Hand-shaped from recycled paper clay, its densely clustered texture evokes fertile soil, ancient seed forms, and the rhythmic language of growth and decay. Rich earthen tones — deep brown with warm undertones — pulse through the surface like memory embedded in matter.
This is not a vessel for function,… but for resonance. Umbra Vitae speaks in silence, anchoring space with tactile gravity and elemental calm. Its organic geometry invites touch and contemplation, offering a sculptural center that feels both timeless and alive.

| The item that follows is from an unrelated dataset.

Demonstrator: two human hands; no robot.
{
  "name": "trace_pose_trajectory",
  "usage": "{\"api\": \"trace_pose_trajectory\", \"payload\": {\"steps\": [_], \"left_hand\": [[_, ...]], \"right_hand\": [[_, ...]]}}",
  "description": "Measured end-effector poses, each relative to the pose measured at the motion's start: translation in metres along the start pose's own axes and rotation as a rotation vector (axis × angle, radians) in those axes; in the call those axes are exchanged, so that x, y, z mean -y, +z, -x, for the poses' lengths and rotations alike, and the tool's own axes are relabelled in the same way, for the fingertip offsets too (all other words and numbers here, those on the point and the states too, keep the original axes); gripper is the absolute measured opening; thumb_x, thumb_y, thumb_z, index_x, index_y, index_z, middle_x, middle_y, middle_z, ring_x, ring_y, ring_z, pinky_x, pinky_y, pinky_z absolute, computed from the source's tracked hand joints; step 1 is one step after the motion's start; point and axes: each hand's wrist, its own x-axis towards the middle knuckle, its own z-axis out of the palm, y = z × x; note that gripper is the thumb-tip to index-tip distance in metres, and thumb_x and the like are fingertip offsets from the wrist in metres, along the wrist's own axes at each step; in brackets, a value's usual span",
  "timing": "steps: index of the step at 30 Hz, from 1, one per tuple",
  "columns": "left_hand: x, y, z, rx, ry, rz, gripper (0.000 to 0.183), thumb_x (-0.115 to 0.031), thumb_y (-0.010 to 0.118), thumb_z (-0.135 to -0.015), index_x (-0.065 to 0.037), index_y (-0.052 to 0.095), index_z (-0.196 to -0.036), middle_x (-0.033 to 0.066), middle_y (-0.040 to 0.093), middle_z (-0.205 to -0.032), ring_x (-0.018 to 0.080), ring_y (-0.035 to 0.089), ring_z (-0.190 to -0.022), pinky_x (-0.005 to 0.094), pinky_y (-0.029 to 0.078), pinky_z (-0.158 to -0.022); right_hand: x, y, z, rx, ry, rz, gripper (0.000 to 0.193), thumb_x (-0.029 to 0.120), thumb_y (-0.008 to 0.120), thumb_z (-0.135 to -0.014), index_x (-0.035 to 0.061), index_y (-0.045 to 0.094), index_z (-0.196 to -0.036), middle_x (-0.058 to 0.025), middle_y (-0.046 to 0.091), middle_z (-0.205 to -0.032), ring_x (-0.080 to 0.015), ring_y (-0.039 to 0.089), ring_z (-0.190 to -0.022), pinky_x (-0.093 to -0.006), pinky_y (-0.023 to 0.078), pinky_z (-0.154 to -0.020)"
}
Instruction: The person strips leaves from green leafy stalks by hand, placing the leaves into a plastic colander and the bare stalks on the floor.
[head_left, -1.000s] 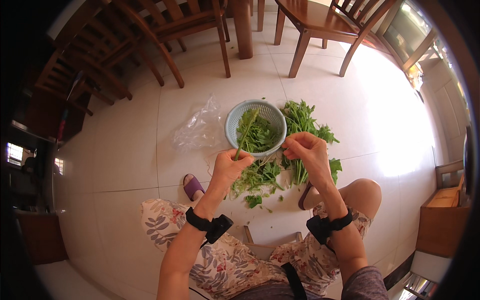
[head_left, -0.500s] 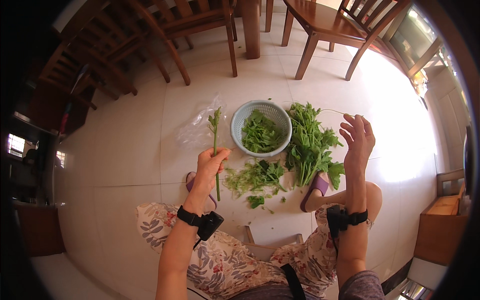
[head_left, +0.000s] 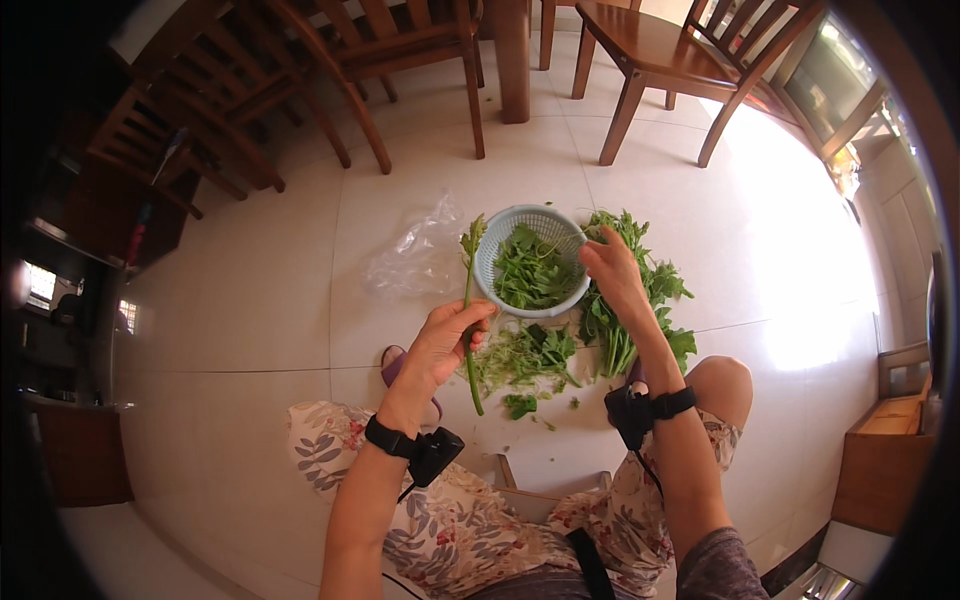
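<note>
Left hand: the left hand, just left of the frame's centre; its thumb and fingers are clamped on a green stalk.
Stalk: nearly upright in the picture, along the basket's left side; its leafy tip is level with the basket's upper part, its bare end below the fist.
Right hand: the right hand, right of centre, by the basket's right rim; its fingers are bent, tips hidden or blurred; whether they meet, hold anything or touch the rim, one cannot tell.
Basket: a pale blue basket at the centre; cut greens lie inside.
Bunch: a leafy bunch on the floor, right of the basket, partly behind the right hand and forearm.
Scraps: scraps of thin peel and leaf, just below the basket.
Bag: a clear plastic bag, left of the basket.
Wrists: a black strap on the left, another on the right, each bearing a small black device.
Person: floral trousers across the lower frame; a purple slipper left of the scraps.
Chairs: brown wooden chairs along the top; strong light at the right.
</note>
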Motion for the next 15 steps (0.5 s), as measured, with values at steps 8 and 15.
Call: {"api": "trace_pose_trajectory", "payload": {"steps": [8, 15], "left_hand": [[-0.007, 0.006, 0.007, 0.106, 0.032, 0.043, 0.019, -0.015, 0.062, -0.087, 0.001, 0.060, -0.097, -0.0009, 0.054, -0.072, 0.0055, 0.046, -0.060, 0.0184, 0.039, -0.053], [-0.011, 0.016, 0.012, 0.121, 0.026, 0.040, 0.017, -0.014, 0.062, -0.087, 0.001, 0.059, -0.096, -0.0015, 0.054, -0.072, 0.0050, 0.047, -0.059, 0.0175, 0.040, -0.053]], "right_hand": [[0.040, 0.021, 0.058, 0.588, 0.096, -0.028, 0.024, 0.021, 0.068, -0.080, -0.0003, 0.069, -0.092, -0.0073, 0.065, -0.073, -0.0125, 0.058, -0.066, -0.0277, 0.047, -0.061], [0.046, 0.021, 0.071, 0.659, 0.153, -0.132, 0.024, 0.020, 0.071, -0.078, 0.0016, 0.070, -0.094, -0.0015, 0.062, -0.071, -0.0071, 0.049, -0.061, -0.0251, 0.043, -0.056]]}}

Part of the Terrac Spheria collection, it reflects a philosophy of slowness, imperfection, and organic form — resonating with wabi-sabi, minimalist, and raw interiors. A quiet statement, it holds the dignity of a found relic, shaped not by haste, but by instinct and the enduring breath of nature.

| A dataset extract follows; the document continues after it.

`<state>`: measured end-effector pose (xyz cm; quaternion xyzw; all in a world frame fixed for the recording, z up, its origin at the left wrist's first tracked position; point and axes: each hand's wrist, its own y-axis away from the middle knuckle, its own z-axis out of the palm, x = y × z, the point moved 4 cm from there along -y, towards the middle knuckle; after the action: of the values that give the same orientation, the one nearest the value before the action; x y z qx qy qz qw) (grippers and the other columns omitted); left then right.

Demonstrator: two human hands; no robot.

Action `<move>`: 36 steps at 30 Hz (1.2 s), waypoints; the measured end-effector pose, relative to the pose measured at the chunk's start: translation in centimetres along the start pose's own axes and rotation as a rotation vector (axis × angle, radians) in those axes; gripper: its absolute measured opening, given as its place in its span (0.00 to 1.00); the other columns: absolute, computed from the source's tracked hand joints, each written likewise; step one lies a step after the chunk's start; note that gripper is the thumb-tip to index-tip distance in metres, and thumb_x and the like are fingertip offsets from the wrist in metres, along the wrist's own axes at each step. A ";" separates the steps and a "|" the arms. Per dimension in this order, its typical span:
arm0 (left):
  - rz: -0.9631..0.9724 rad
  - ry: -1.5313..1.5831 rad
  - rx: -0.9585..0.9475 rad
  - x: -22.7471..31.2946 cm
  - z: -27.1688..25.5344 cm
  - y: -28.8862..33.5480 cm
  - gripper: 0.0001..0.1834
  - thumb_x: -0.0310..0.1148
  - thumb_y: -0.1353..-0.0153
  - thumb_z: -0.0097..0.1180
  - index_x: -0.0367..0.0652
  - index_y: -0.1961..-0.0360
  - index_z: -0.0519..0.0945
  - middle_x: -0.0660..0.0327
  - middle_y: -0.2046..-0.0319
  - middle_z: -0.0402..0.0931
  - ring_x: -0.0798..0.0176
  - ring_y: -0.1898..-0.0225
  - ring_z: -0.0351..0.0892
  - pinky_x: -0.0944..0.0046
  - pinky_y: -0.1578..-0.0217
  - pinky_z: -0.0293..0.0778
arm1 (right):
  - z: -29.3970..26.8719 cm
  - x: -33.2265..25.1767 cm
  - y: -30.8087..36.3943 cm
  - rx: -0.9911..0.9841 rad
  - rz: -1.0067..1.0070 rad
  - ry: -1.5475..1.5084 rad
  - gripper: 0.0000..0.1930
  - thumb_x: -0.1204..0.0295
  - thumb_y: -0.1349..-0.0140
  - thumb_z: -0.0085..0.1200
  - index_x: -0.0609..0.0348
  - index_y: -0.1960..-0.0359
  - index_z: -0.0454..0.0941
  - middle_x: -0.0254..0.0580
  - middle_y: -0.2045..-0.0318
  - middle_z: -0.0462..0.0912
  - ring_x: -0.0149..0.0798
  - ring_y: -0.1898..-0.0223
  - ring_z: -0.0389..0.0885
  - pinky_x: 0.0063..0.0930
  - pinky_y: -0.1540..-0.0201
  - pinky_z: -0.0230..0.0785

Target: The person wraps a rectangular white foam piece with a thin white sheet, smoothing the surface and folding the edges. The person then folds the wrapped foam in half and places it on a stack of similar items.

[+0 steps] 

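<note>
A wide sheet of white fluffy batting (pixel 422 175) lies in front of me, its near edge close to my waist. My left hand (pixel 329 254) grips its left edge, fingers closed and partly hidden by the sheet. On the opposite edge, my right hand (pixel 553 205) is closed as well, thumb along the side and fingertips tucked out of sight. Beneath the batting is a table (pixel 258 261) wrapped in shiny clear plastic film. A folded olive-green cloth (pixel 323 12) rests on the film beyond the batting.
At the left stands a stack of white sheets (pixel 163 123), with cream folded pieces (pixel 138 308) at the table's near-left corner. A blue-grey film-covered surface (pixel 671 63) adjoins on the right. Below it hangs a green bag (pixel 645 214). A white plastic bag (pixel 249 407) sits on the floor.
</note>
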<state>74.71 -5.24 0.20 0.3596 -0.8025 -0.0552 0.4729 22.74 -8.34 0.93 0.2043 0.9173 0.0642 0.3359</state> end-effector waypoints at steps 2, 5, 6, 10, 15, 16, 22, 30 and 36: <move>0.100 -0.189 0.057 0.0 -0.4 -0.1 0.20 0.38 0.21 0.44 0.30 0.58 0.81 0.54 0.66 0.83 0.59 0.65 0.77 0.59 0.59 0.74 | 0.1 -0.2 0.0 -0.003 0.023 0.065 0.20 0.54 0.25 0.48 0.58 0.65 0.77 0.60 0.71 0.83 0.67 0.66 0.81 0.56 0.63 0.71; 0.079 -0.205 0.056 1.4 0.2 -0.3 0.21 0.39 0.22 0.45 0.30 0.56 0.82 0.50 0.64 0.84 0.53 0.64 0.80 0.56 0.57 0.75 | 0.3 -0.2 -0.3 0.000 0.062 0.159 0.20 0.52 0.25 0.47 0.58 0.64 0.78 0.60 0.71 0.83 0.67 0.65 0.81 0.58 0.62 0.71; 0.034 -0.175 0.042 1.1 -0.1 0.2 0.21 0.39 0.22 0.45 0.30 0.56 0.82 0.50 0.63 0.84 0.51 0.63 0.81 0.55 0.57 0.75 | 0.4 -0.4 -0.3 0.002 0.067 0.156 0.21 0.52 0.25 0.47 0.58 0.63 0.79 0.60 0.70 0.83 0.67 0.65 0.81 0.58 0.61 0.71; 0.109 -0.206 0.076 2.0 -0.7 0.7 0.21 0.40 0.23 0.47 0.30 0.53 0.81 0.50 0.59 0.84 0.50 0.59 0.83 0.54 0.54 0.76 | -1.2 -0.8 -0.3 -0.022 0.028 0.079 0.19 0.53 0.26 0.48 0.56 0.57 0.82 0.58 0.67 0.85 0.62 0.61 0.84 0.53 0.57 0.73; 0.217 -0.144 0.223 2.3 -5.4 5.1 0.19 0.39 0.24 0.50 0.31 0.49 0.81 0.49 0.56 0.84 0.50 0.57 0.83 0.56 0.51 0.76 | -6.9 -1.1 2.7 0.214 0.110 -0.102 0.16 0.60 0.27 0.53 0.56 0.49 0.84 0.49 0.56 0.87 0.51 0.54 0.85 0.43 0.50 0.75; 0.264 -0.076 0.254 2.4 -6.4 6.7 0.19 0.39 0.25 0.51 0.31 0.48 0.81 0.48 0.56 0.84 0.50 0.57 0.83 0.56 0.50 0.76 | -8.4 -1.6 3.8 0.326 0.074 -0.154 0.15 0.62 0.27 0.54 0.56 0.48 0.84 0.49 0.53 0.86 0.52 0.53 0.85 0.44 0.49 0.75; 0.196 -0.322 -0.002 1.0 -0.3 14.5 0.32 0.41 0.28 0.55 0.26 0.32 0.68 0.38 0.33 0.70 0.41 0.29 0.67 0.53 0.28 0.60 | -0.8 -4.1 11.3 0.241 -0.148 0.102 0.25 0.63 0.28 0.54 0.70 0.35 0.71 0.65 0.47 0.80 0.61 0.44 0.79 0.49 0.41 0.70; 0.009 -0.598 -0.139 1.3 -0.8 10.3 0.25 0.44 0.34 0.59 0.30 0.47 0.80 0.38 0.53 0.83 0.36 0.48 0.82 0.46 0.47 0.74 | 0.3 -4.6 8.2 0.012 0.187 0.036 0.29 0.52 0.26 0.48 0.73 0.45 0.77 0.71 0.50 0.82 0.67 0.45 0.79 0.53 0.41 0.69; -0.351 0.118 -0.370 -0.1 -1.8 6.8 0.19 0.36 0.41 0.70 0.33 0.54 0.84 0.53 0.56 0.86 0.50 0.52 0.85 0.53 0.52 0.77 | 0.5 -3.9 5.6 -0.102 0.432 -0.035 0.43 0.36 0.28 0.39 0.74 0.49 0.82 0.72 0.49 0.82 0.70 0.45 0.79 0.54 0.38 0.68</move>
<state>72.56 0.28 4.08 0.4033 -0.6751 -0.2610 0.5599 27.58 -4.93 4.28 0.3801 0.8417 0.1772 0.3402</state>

I was born in a city that no longer exists as it was. Mariupol — once sea and sand, now ash and absence. Yet even what disappears leaves its trace. That trace is what I follow. I live now in Zurich, but my hands still carry the earth of elsewhere. I grind straw, soil, bark, ash into matter that resists beauty. These are not materials chosen—they are what remains. I am close to Arte Povera, because in the poverty of matter lies genius: the truth that nothing is too small to hold memory. I am close to wabi-sabi, because time itself writes through imperfection, through cracks, through silence. My vessels and wall pieces are not objects. They are witnesses. Companions of dust and silence. Fragile, yet enduring. They stay when all else is gone.